Problem statement – Could you return all of the records exactly as they stand?

(Beginning of Entries shown)

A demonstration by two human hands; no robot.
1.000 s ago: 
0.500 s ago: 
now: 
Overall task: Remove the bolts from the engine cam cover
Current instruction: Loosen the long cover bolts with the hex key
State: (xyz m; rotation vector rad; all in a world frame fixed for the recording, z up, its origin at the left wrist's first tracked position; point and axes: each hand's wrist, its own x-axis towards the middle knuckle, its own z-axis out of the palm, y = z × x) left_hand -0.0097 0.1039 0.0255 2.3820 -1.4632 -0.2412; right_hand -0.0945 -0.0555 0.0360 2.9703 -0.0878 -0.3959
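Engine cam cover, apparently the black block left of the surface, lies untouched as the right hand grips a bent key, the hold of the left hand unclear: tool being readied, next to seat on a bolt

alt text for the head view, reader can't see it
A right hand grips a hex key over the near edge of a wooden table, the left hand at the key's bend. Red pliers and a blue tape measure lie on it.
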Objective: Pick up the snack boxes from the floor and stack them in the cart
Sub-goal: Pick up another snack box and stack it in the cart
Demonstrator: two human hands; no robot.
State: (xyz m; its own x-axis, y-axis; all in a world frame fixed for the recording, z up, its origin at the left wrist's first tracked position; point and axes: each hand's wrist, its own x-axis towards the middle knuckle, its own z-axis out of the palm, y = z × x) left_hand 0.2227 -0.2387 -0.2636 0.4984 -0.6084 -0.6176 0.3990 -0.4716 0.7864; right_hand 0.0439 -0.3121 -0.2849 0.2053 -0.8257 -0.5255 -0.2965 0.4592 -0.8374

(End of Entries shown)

Worked solution –
A demonstration by two human hands; no robot.
1.000 s ago: 
0.500 s ago: 
now: 
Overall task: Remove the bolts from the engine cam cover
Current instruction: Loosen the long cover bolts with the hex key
State: (xyz m; rotation vector rad; all in a world frame fixed for the recording, z up, its origin at the left wrist's first tracked position; point and axes: each hand's wrist, its own x-axis towards the middle knuckle, its own z-axis out of the palm, y = z × x) left_hand -0.0097 0.1039 0.0255 2.3820 -1.4632 -0.2412; right_hand -0.0945 -0.0555 0.0360 2.9703 -0.0878 -0.3959
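Engine cam cover, apparently the black block left of the surface, lies untouched as the right hand grips a bent key, the hold of the left hand unclear: tool being readied, next to seat on a bolt

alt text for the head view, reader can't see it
A right hand grips a hex key over the near edge of a wooden table, the left hand at the key's bend. Red pliers and a blue tape measure lie on it.
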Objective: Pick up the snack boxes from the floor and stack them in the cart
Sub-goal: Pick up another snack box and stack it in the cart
Demonstrator: two human hands; no robot.
State: (xyz m; its own x-axis, y-axis; all in a world frame fixed for the recording, z up, its origin at the left wrist's first tracked position; point and axes: each hand's wrist, its own x-axis towards the middle knuckle, its own z-axis out of the palm, y = z × x) left_hand 0.2227 -0.2387 -0.2636 0.4984 -0.6084 -0.6176 0.3990 -0.4716 0.7864; right_hand 0.0439 -0.3121 -0.2849 0.2053 -0.8257 -0.5255 -0.2965 0.4592 -0.8374

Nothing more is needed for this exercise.